I have a changing table with nappy bin in the downstairs bathroom. All toiletries, wipes, nappies, medicines etc are there. Still in constant use after 16 months. It's always listed in these lists but has made my life easier and neater.will be used for toy storage once it's outgrown this life . Ikea finest..

I do find my pacapod very cumbersome now(was a present) is there such a thing as a mini change bag can be put into handbags?

splendide Tue 07-Jun-16 09:57:59

I have a little mini changing bag that fits in a handbag!

MildlyattractiveBetty Tue 07-Jun-16 10:02:36

This article annoyed me this morning. You can't tell people what they need and don't!!!

I loved our baby bath and so did dd, surely it's a little unsafe to bath a child in a bathroom sink? Also the pram is essential and so are nappy bags?? Not all babies have to be dressed in plain white babygros and they can fuck off with their view on wet wipes!

I do agree with baby shoes being ridiculous.

NotCitrus Tue 07-Jun-16 10:12:56

Some sort of baby conveyance is essential. I planned to use a sling but as I had to practise walking after months in a wheelchair while pregnant, needed a pushchair (suitable from birth). Didn't need a classic pram which I guess the article is thinking of.

I used cloth wipes which got rolled up in the cloth nappy and the lot in a plastic bag or nappy sack.

I worried about the height of the kitchen sink so used a towelling bath support. Actually we did have a baby bath - two actually - because they were given to us free and soon passed on. I suspect one was from the 70s!

switswoo81 Tue 07-Jun-16 10:13:55

Thanks splendide that looks perfect .Might sell the pacapod and buy it.cheers !

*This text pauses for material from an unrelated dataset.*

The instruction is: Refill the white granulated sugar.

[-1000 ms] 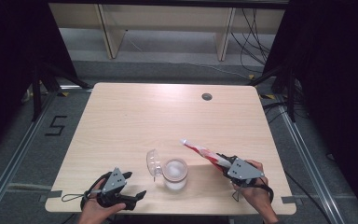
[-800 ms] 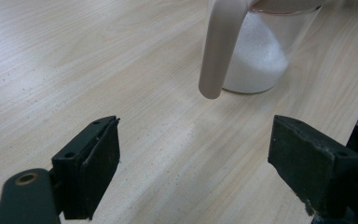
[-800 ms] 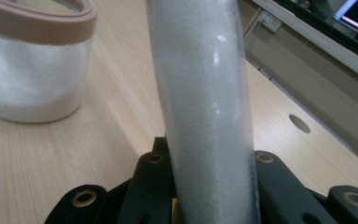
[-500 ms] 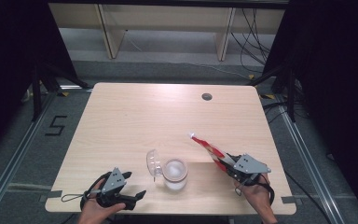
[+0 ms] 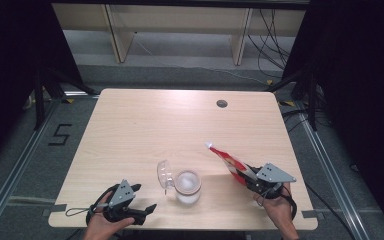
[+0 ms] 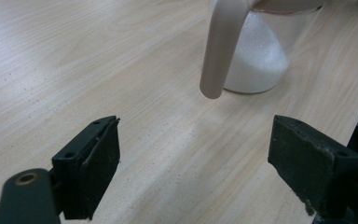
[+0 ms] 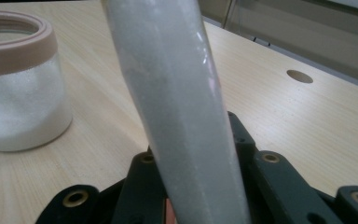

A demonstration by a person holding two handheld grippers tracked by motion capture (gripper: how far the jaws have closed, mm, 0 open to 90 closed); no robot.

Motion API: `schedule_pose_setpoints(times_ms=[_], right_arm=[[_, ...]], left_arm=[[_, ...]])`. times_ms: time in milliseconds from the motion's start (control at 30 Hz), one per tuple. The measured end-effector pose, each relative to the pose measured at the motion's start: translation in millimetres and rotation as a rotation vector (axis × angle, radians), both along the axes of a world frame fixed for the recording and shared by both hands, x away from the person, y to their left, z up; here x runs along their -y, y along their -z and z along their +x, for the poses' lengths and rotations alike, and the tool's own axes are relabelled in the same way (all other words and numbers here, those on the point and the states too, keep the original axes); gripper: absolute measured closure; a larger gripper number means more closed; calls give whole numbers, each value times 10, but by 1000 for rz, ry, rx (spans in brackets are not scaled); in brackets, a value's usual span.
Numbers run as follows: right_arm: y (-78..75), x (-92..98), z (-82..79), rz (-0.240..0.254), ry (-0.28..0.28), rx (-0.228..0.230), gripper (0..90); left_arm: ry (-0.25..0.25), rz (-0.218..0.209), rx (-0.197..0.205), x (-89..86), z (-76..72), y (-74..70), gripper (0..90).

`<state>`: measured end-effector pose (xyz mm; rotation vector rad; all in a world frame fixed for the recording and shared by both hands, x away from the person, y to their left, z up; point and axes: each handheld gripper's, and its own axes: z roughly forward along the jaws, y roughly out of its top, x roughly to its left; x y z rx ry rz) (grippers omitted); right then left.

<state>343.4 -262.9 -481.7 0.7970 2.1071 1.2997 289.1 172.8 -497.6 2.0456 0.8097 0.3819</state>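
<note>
While right gripper (image 5: 252,181) clamps packet (image 5: 228,160) — jaws easing; drawn right of jar (image 5: 187,186) | left gripper (image 5: 142,197) open

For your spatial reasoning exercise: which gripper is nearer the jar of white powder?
Left. The left gripper sits open just beside the jar; the right gripper, gripping the packet, is farther off.

My right claw (image 7: 186,186) grips a long pale packet (image 7: 177,102) that rises steeply; a jar (image 7: 21,84) of white powder stands on the counter (image 7: 279,121) beside it.
</note>
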Motion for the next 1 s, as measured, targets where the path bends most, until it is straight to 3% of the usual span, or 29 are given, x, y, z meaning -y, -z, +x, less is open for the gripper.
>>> schedule_pose_setpoints(times_ms=[67,100,133,167,200,233,267,333,367,400,433,500,533,600,633,667,767,867,900,933,1000], right_arm=[[2,16,12,4,6,17,740],[6,17,4,27,25,4,738],[2,34,7,31,20,-2,737],[4,39,-8,51,32,-36,736],[5,53,-6,49,35,-29,735],[8,54,-20,58,40,-44,732],[6,61,-21,67,51,-49,731],[8,86,-2,36,38,-2,730],[11,59,-33,63,58,-35,728],[-1,86,-30,35,46,-34,726],[0,87,-22,47,53,-18,724],[2,90,-41,67,63,-56,720],[-1,103,-35,59,66,-37,719],[5,119,-42,75,72,-60,712],[11,140,-30,76,70,-38,710],[9,139,-61,103,91,-85,710],[10,200,-57,112,111,-78,708],[11,242,-47,102,108,-62,708],[13,255,-78,143,140,-89,707],[22,285,-49,141,122,-62,707],[24,300,-58,157,133,-74,708]], left_arm=[[-1,9,1,-4,4,0,162],[0,8,1,-3,4,0,162],[-10,-29,-3,22,-5,10,162],[-9,-28,-2,21,-5,9,162],[-11,-29,-2,21,-5,9,162],[-3,5,-1,-1,0,-2,162],[2,12,6,-8,8,-3,162],[3,8,4,-8,7,-4,162],[1,9,2,-9,7,-4,162],[4,-1,-1,-4,2,-4,162],[3,-1,-1,-4,2,-3,162],[0,-1,0,-3,3,-3,162],[5,-1,-1,-5,2,-4,162],[5,1,1,-7,3,-6,162],[4,0,0,-7,2,-6,162],[4,0,0,-6,1,-6,162],[-6,-19,-1,9,-2,2,162],[6,-9,16,-1,12,-3,162],[5,-10,15,-2,11,-3,162],[1,-17,14,4,10,1,162],[2,-16,14,4,10,1,162]])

Skiptonlass Tue 07-Jun-16 15:41:04

No pram? Mwahahaha.... Yeah right. I had spd so badly I can still not use a sling. The baby was born into a Swedish winter where it was regularly-30 in the day. It's probably fine to use a sling if you're in London based type who never has to negotiate anything more challenging than an uneven pavement but if you need several layers of wool and furs in the pram to survive being outdoors and are walking on several feet of accumulated snow/sheet ice then a nice sling isn't going to cut it. You need a pram. A hardcore pram.

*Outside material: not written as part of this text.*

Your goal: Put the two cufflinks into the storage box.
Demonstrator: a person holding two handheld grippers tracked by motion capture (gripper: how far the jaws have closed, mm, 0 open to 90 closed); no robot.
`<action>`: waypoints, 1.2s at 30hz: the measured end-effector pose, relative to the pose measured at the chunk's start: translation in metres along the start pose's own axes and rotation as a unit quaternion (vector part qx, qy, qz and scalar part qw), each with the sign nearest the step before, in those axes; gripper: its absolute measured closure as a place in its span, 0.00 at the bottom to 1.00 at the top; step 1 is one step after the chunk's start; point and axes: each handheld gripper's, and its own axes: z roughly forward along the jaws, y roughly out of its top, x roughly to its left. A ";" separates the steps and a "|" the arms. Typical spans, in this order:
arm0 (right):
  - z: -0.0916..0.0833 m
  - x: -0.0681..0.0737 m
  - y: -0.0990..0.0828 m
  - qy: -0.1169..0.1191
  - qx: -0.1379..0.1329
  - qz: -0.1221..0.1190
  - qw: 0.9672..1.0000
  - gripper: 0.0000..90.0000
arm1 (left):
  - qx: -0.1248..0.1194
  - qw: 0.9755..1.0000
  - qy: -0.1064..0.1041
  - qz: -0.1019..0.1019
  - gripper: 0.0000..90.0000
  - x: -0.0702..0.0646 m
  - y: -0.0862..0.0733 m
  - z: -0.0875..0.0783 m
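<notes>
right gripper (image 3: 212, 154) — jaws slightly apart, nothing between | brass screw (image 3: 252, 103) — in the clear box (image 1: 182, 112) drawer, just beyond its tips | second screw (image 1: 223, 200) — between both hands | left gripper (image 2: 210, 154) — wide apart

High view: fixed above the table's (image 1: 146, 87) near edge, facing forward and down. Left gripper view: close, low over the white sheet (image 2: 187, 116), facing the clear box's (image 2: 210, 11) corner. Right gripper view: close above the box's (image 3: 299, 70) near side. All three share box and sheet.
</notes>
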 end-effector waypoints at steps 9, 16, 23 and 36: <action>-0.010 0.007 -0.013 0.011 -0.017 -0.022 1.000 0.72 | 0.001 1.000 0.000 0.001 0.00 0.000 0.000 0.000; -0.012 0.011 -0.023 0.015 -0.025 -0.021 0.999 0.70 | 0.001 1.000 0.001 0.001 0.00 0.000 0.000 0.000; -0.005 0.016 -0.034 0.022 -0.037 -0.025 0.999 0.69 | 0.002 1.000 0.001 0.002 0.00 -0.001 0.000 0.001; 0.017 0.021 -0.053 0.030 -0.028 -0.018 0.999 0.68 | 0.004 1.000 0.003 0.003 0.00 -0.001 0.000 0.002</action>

We did use the changing table. I can't bend over to change him. And he does have the habit of sending up a spray that would shame old faithful. the bed is rather less wipe clean than the laundry floor.

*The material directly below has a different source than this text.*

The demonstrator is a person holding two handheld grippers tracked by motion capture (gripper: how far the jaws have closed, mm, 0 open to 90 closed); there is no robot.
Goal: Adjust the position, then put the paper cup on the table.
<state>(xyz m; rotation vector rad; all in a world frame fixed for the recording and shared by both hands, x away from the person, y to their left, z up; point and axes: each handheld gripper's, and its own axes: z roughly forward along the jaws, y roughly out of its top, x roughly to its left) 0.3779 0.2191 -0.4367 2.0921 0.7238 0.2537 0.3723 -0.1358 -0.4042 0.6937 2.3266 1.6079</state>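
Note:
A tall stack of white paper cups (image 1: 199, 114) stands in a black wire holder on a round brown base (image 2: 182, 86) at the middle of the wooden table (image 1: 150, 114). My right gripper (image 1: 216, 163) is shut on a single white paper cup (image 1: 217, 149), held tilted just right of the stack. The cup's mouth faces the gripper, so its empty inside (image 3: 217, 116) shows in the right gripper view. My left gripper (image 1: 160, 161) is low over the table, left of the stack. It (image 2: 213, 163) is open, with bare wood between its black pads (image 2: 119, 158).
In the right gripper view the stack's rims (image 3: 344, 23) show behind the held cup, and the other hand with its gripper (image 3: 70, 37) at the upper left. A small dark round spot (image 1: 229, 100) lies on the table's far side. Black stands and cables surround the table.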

Baby bath - yeah we used this too. Still do. Full and placed on laundry counter so baby is at correct height

Mitts and booties - see above comment about it being -30 out. Probably fine to avoid them in nipping out for a latte in Finchley but here you need them. Two friends kids got frostbite this year.

Nappy bin - well we live in a house so can put them out right away. If I still lived on the fifth floor of an Edinburgh tenement then yes, I'd have a bin.

Wet wipes are a godsend.

Now the bumbo. That was useless.

ChocChocPorridge Tue 07-Jun-16 15:49:21

Almost all of it.. unfortunately, each kid seems to have one completely vital bit of kit that the previous ones couldn't have cared less about - just to keep you on your toes.

I don't have babies any more, but I still hanker after a wipes warmer... I don't even really know why, but it just seems like the ultimate baby luxury/frivolity.